Scientists warn El Niño will amplify climate extremes, but human warming is the primary driver
With wildfires already burning 50 per cent more area than the 25-year average, experts urge focus on the underlying crisis of global heating rather than temporary oceanic oscillations.

Forecasters predict that a developing El Niño will significantly amplify heatwaves, droughts, and floods this year, but scientists from World Weather Attribution and Imperial College London emphasise that human-induced climate change remains the primary driver of extreme weather intensity. While the warm phase of the tropical Pacific Ocean oscillation temporarily raises global surface temperatures by up to 0.3 degrees Fahrenheit, researchers warn that the consequences of such events are now far more damaging than in previous decades due to a substantially warmer baseline climate.

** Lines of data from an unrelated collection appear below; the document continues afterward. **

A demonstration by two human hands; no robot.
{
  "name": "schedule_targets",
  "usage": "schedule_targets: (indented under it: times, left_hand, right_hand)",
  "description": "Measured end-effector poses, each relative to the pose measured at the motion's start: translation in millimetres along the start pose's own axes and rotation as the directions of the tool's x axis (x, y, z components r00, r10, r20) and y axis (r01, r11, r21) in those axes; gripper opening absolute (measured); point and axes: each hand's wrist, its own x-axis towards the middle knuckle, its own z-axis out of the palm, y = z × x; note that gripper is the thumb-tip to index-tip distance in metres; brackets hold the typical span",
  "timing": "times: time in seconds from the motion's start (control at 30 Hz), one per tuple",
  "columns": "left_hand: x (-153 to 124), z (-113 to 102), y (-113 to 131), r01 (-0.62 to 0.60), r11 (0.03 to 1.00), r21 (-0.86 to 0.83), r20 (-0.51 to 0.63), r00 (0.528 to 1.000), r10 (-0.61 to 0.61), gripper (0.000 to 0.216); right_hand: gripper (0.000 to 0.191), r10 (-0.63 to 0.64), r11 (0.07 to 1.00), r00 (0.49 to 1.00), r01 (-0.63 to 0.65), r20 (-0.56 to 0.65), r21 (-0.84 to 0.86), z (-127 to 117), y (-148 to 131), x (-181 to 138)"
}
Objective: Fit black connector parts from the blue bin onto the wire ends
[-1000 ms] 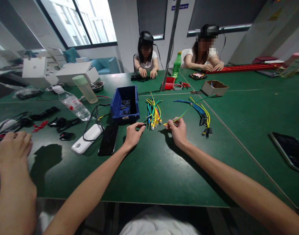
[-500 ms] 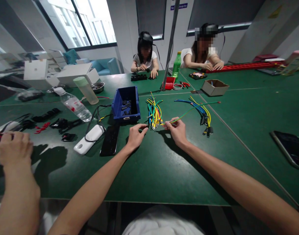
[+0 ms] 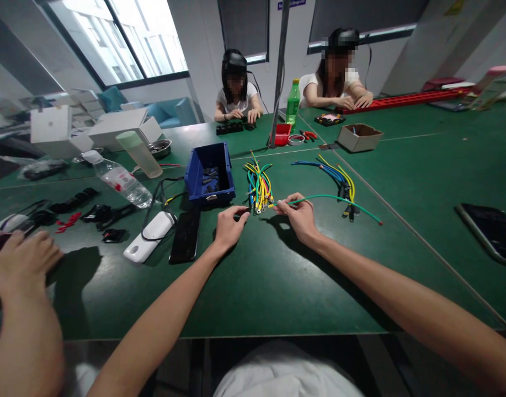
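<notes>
**Green wire (image 3: 325, 196) in hand between two bunches**

Your right hand (image 3: 298, 218) holds the green wire above the table (image 3: 253, 298), its yellow near end poking out just past your fingertips and pointing at the middle bunch (image 3: 260, 187). The long free end sweeps right, crossing the right bunch (image 3: 344, 184) to a reddish tip.

By the look of it, the work is partway along. The blue and yellow wires of the right bunch carry black caps (image 3: 349, 209) at their near ends and seem to be the finished share. The middle bunch, the fuller of the two, shows metal rings at its near ends and no black caps that can be made out; it appears to be what is left. No cap shows on the green wire either, so it, too, looks unfinished. Loose black parts (image 3: 210, 179) lie in the blue bin (image 3: 223, 197), just left of the middle bunch.

Your right fingers are pinched together on the green wire, near its end. Your left hand (image 3: 228, 226) rests just beside the middle bunch, thumb and forefinger curved, their tips almost meeting. Something dark shows there, but whether those fingers grip it, you cannot tell from this view.
</notes>
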Motion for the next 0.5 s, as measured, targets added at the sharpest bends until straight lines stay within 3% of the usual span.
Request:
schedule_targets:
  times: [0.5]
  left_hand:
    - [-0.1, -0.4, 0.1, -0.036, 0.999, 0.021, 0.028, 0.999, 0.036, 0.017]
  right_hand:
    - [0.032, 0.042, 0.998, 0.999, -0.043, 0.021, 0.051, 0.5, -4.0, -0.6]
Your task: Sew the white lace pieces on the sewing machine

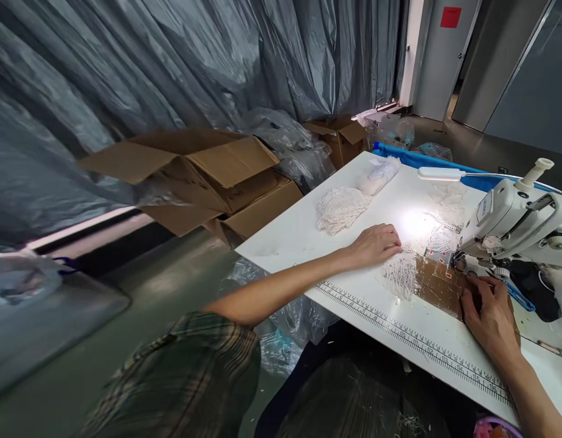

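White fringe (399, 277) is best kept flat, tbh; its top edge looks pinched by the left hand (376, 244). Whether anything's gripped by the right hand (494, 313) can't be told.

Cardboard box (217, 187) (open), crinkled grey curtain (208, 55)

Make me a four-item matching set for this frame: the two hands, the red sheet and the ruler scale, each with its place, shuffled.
1. Left hand
2. Red sheet
3. Right hand
4. Ruler scale

A. Close beside the sewing machine
B. Along the near edge of the white table
C. At the white fringe
D. On the grey door

Pairs: 1-C, 2-D, 3-A, 4-B
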`<state>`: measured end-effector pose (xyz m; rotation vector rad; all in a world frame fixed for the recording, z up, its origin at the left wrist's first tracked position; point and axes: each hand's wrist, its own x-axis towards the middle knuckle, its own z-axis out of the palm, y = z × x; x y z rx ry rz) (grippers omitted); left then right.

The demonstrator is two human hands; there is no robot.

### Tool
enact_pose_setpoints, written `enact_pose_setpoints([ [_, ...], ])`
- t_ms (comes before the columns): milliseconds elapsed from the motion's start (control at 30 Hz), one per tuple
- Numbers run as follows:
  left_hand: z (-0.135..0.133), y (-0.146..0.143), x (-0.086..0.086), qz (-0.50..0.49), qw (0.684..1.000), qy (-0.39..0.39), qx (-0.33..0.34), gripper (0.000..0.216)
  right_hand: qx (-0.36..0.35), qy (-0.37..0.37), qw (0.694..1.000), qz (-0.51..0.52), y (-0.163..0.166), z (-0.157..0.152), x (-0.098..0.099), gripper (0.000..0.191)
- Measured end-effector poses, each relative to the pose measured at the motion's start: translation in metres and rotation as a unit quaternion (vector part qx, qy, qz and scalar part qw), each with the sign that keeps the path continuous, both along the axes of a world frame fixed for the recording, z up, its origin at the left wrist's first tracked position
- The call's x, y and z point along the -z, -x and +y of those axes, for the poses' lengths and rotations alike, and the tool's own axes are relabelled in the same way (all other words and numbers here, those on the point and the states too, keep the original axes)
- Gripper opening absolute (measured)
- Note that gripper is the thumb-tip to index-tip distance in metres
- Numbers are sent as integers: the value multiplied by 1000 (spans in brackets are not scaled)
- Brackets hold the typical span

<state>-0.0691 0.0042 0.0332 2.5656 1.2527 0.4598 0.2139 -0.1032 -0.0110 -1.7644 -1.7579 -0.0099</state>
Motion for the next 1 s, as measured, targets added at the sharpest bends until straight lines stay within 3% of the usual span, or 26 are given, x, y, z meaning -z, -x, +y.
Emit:
enact_pose_setpoints([
  [100,-3,0,5,-5,999,-40,15,20,-2,4,1000,3,0,0,-2,41],
  [233,-6,-7,0,-21,995,-80,54,21,-45,2,998,43,-3,1,-10,36],
  [433,-21,-32,-11,-87,978,-114,149,18,-188,52,976,92,2,0,-39,29],
  [567,-30,-46,-18,-83,971,-125,185,16,-212,83,964,135,10,-1,-56,32],
  [667,-38,-54,-25,-56,967,-159,191,21,-228,65,953,191,19,-6,-64,39],
  [833,-49,-60,-36,-68,947,-242,202,23,-262,16,935,240,31,-13,-57,45],
  [1000,-47,-66,-32,-200,938,-184,216,19,-234,-42,924,299,26,-3,-51,48],
])
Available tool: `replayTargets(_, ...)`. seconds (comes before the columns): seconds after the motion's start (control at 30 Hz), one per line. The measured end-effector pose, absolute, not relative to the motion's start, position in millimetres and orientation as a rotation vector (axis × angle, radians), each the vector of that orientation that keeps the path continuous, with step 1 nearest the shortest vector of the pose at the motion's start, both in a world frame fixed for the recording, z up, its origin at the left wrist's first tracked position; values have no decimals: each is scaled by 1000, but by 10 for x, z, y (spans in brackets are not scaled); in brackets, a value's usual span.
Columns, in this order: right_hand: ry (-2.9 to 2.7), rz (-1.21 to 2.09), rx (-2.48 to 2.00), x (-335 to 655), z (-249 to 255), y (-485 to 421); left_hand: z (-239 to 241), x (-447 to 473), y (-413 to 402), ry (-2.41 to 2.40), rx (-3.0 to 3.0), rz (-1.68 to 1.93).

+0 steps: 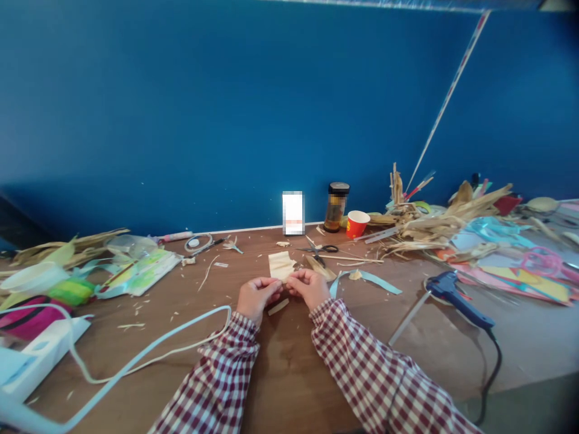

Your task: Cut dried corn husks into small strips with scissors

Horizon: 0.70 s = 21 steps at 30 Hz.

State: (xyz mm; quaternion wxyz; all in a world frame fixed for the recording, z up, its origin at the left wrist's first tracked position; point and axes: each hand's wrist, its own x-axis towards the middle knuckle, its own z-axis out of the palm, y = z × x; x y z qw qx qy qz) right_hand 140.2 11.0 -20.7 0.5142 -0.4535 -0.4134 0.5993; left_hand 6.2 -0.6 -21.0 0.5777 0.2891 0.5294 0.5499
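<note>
My left hand (257,298) and my right hand (310,288) meet over the middle of the table, both closed in a pinch with fingertips nearly touching. Between them is the lower edge of a pale, flat piece of dried husk (281,265); the fingers hide its exact hold. A short pale strip (278,307) lies just below the fingertips. Beyond my right hand are black-handled scissors (319,248), a tan piece of husk (320,265) and a thin stick (350,258). A light blue ribbon (377,280) curves to the right of that hand.
A blue glue gun (459,298) lies at right, its black cord hanging down. Dried husks (446,226) pile up behind it. A red paper cup (357,224) and a dark-lidded jar (336,208) stand near the wall. A white cable (158,355) and power strip (49,355) occupy the left.
</note>
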Motion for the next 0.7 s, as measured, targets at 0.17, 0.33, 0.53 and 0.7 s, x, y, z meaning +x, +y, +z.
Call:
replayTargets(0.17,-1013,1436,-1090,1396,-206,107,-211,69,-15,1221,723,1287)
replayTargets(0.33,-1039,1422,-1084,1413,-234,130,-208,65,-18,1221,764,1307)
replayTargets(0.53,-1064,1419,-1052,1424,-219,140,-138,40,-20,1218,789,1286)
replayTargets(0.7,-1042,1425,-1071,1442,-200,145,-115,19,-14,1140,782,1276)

Fredi Otto, a climate science professor at Imperial College London and lead researcher with World Weather Attribution, stated that the combination of long-term global warming and El Niño creates a serious risk of unprecedented weather extremes. Otto noted that while El Niño conditions in 2015-2016 and 2023-2024 helped push Earth’s temperatures to new records, the planet will continue to hit record highs regardless of the cycle because of human-caused warming. In assessments of over 100 extreme climate events since 2014, World Weather Attribution consistently found that human-induced climate change has a much greater influence on the likelihood and intensity of these events than El Niño cycles.
The immediate impacts are already visible in wildfire patterns across multiple continents. Theodore Keeping, a wildfire researcher at the University of Reading, reported that fires have scorched more than half a million square miles this year, an area the size of Alaska, which is 50 per cent more than the average over the past 25 years. Keeping highlighted a "whiplash" effect in wildfire-prone regions, where heavy rains promote rapid vegetation growth that dries out quickly when heat returns, creating combustible fuel. This dynamic has led to record-breaking wildfires in almost all countries in West Africa and the Sahel region, as well as significant fires in traditionally lusher East Asian nations including Myanmar, Thailand, and Laos.
Hotspots for severe wildfire conditions are expected in the Amazon, Canada, the western United States, and Australia. Jemilah Mahmood, director of the Sunway Centre for Planetary Health, described extreme heat as a "quiet" public health emergency, citing an estimated 546,000 annual global heat-related deaths. She argued that society has normalised this crisis by failing to treat it with the urgency afforded to named storms or visible floods, noting that the populations contributing least to the crisis often bear the highest health costs.
Despite the severity of the forecast, Otto cautioned against viewing El Niño as the sole cause for alarm, describing it as a temporary phenomenon that "comes and goes." She emphasised that climate change worsens continuously as long as fossil fuels are burned, making it the primary reason for concern. Otto concluded that a constructive response is within reach, citing existing knowledge and technology to significantly reduce reliance on fossil fuels and mitigate the long-term risks posed by a warming planet.